ACTION ITEM - Write out, word for word and with no pictures, each line below from the one containing "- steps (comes" through the one containing "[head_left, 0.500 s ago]", both included, and no other line.

PROVIDED DATA -
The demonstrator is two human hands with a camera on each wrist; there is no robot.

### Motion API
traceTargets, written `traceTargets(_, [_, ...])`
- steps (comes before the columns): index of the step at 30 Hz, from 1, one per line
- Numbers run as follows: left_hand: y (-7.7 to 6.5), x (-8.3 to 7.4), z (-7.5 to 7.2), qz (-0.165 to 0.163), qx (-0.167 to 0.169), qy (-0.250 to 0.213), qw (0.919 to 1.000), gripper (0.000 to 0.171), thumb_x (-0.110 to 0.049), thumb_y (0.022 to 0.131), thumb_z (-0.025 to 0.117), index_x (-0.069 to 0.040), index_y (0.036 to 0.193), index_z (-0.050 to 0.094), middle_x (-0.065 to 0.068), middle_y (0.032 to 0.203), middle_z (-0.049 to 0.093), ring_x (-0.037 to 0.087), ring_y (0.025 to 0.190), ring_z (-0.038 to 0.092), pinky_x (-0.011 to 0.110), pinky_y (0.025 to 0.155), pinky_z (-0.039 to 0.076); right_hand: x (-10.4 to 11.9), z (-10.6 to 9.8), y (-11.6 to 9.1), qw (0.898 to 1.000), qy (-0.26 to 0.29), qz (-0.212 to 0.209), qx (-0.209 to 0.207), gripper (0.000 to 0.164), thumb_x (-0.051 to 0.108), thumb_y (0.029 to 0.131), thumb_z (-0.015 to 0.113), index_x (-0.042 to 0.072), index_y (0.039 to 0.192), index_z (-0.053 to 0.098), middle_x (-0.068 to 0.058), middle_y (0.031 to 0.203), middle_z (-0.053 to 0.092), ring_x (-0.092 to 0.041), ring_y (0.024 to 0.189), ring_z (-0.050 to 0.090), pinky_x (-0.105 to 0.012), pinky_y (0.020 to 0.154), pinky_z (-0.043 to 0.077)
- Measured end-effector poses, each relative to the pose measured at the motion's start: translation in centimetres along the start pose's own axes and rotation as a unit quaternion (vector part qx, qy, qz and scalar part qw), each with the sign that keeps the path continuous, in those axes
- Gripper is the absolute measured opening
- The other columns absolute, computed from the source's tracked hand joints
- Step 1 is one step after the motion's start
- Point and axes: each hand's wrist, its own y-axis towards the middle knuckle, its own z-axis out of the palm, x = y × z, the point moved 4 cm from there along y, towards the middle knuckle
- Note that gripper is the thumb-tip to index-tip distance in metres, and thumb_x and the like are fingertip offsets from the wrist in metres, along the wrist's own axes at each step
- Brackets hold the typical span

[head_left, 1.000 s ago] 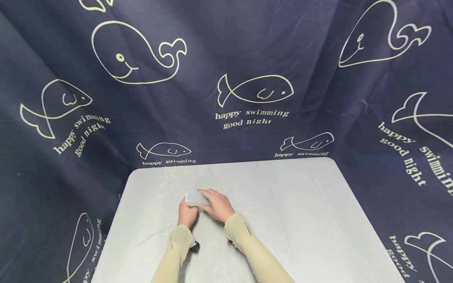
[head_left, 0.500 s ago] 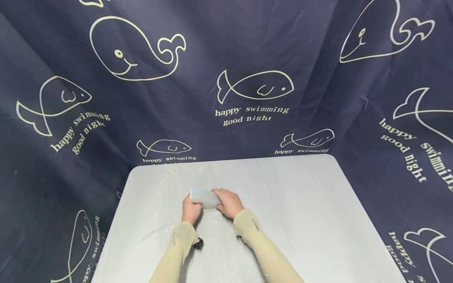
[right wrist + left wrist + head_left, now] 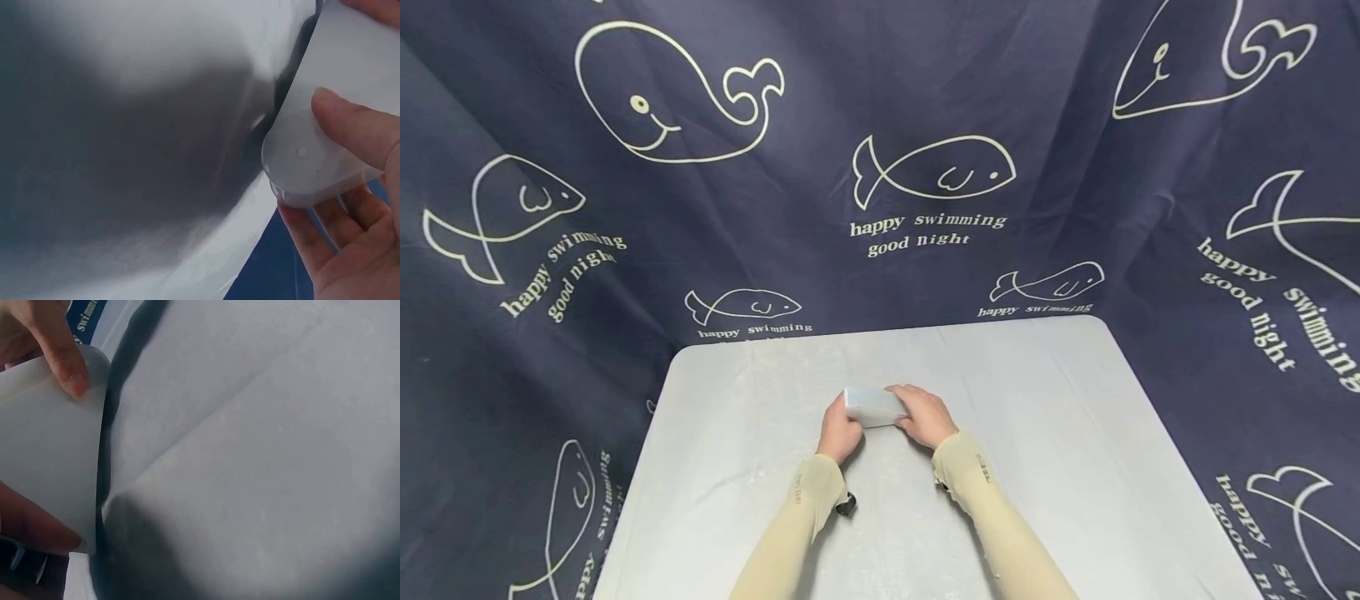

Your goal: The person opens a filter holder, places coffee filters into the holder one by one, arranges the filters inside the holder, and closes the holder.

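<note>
A small pale box [image 3: 872,406] with a translucent, rounded end is held above the table between both hands. My left hand [image 3: 841,431] grips its left end, and my right hand [image 3: 927,416] grips its right end with the thumb on the near side. In the left wrist view the box's smooth white face [image 3: 44,437] shows, with a left finger [image 3: 37,528] along its lower edge. The right wrist view has my right thumb [image 3: 356,125] pressing the box [image 3: 306,156] while the other fingers curl beneath. Its contents cannot be seen.
A white-covered table [image 3: 1037,467] with rounded corners lies under the hands. Dark blue curtains [image 3: 820,100] printed with whales and fish hang close behind and at both sides. A black wrist strap piece [image 3: 847,505] shows at the left cuff.
Both hands have carried the box to the right across the table. The right hand has slid outward toward its right end, so more of the box shows. The head view has tilted down slightly.
</note>
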Motion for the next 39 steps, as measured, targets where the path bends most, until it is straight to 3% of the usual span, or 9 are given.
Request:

ANSWER TO THIS EXERCISE -
- steps (comes before the columns): index of the step at 30 Hz, from 1, one per line
- Numbers run as follows: left_hand: y (-7.7 to 6.5), x (-8.3 to 7.4), z (-7.5 to 7.2), qz (-0.165 to 0.163), qx (-0.167 to 0.169), qy (-0.250 to 0.213), qw (0.919 to 1.000), gripper (0.000 to 0.171), thumb_x (-0.110 to 0.049), thumb_y (0.022 to 0.131), thumb_z (-0.025 to 0.117), index_x (-0.069 to 0.040), index_y (0.036 to 0.193), index_z (-0.050 to 0.094), middle_x (-0.065 to 0.068), middle_y (0.032 to 0.203), middle_z (-0.049 to 0.093), ring_x (-0.037 to 0.087), ring_y (0.025 to 0.190), ring_z (-0.038 to 0.092), pinky_x (-0.011 to 0.110), pinky_y (0.025 to 0.155), pinky_z (-0.039 to 0.076); right_hand: x (-10.4 to 11.9), z (-10.6 to 9.8), y (-11.6 to 9.1), qw (0.898 to 1.000), qy (-0.26 to 0.29), qz (-0.212 to 0.209), qx (-0.209 to 0.207), gripper (0.000 to 0.164), thumb_x (-0.051 to 0.108), thumb_y (0.029 to 0.131), thumb_z (-0.015 to 0.113), index_x (-0.042 to 0.072), index_y (0.039 to 0.192), index_z (-0.053 to 0.098), middle_x (-0.068 to 0.058), middle_y (0.031 to 0.203), middle_z (-0.053 to 0.092), ring_x (-0.092 to 0.041), ring_y (0.024 to 0.189), ring_z (-0.050 to 0.090), pinky_x (-0.105 to 0.012), pinky_y (0.020 to 0.154), pinky_z (-0.043 to 0.077)
- Measured end-effector poses, each relative to the pose measured at the motion's start: translation in centimetres along the start pose's own axes and rotation as a unit quaternion (vector part qx, qy, qz and scalar part qw), each with the sign that keeps the path continuous, in those axes
- Gripper is the absolute measured opening
- The other columns absolute, computed from the source's tracked hand joints
- Step 1 is one step after the motion's start
- Point and axes: each hand's wrist, its own y-axis towards the middle knuckle, its own z-axis out of the palm, x = y × z, the point moved 4 cm from there along y, towards the middle knuckle
- Note that gripper is the thumb-tip to index-tip distance in metres, and thumb_x and the like are fingertip offsets from the wrist in metres, along the wrist's own axes at each step
- Brackets hold the typical span

[head_left, 1.000 s ago] 
[head_left, 0.500 s ago] 

Besides this answer, nothing more is needed.